Costurando o enredo entre passado e presente, tudo se desenvolve organicamente ao ponto em que a fluidez da relação de Tish e Fonny é fortalecida pela edição que alimenta o passado dos dois e os concretiza no presente. Com o controle cinematográfico que os enaltece e não sexualiza durante o sexo, seus sentimentos e sensações, focando em seus rostos quase que nos obrigando a procurar coisas não faladas no rosto de Fonny ou de Tish quando colocados no holofote da câmera. O olhar dos dois está imerso em silêncios tão pessoais quanto à trilha sonora que conduz melodicamente a narrativa por completo, com toques de jazz sinfônicos que aprofundam cada cena dividida entre Stephan James e KiKi Layne, com orquestras ao fundo junto a presença regular e marcante das músicas de Miles Davis e Nina Simone.

O desgaste de Fonny é claro, e seu desespero a cada encontro com Tish deixa os nervos à flor da pele e é progressivo o seu desenvolvimento no filme, construído simultaneamente com o crescimento de Tish do lado de fora da prisão. O olhar em Se a Rua Beale Falasse é mais importante e contundente do que as falas do roteiro.

A gravidez de Tish é trabalhada metaforicamente e é apoiada pelo roteiro de Barry Jenkins que lhe dá a oportunidade de florescer durante o filme, carregando esse filho enquanto carrega a sua juventude e inocência, mas desabrocha quando os problemas sociais de sua comunidade escancaram a ponto de não ter mais espaço para ser essa menina ingênua, e sim dar luz a si mesma, dar luz a mulher que ela é. Desenvolvimento que é favorecido pela presença forte e majestosa de Regina King como a mãe de Tish. Dando-lhe o suporte que a filha necessita e estando sempre presente para abrir cada pétala de Tish, tendo uma presença além do que é vista, estando em cena mesmo quando não é vista. Regina King coroa o atual momento espetacular de sua carreira com mais uma performance puramente humana e matriarcalmente bela, mostrando uma interpretação sem exageros, mas que busca mais consciência do que cenas fortes e impactantes.

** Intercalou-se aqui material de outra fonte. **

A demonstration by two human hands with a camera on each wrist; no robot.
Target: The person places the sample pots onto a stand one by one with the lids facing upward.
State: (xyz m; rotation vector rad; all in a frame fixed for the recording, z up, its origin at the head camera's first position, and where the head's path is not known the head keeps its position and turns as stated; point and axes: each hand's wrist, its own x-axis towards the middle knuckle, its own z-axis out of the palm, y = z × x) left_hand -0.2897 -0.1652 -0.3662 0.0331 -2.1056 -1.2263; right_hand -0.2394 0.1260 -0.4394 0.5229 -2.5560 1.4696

Uma história que poderia cair no clichê de dilemas e problemas de aceitação da família sobre a situação da filha, etc, vai para o lado completamente oposto e tão simples que nem deveria surpreender. Porém, os clichês americanos já estão tão estabelecidos que quando é alterado consegue ser interessante. E mesmo abrindo mão do usual, acaba abrindo espaço para “piadas” e toques de humor no roteiro que não encaixam em um drama imersivo como este. Quase que tentando aliviar um tema que não se deve ser aliviado e nem precisa ser aliviado.

Os tons de cores alimentam a narrativa que contrastam principalmente a relação de Tish e Fonny desde a cena de abertura. Com a cinematografia estática e amarelada que serve a favor da recriação de época e exprime as colorações vivas.

A inteligência do roteiro é tão gradativa e chamativa que alguns problemas não passam despercebidos, como o súbito esquecimento de personagens e a forma como a história começa a ficar um tanto cíclica. E mesmo com pequenos problemas, Barry Jenkins segura seu roteiro com sua direção que preserva a essência de James Baldwin e apresenta algo maior do que simplesmente o clichê da mulher tentando tirar seu marido da prisão, e preza pelos tons libertários da mulher e seu amadurecimento, com o rito de passagem de mãe para filha, agora mãe também.

Os simbolismos são exaltados pela direção que não exagera no conceito e se mantém seguro em construir sua perspectiva social, mas deixando KiKi Layne falar por si só e crescer por si mesma.

A direção de Barry Jenkins serve mais como um pano de fundo para que tudo se encaminhe precisamente e sem afobamento na resolução, ainda sendo basicamente o suporte para que seu elenco brilhe – especialmente KiKi Layne – e transmita suas ideias. Destacando-se pelo roteiro que delineia o relacionamento de seus protagonistas e o claro encontro com a atualidade que é perceptível, como uma carta aberta sobre a situação dos negros nos EUA.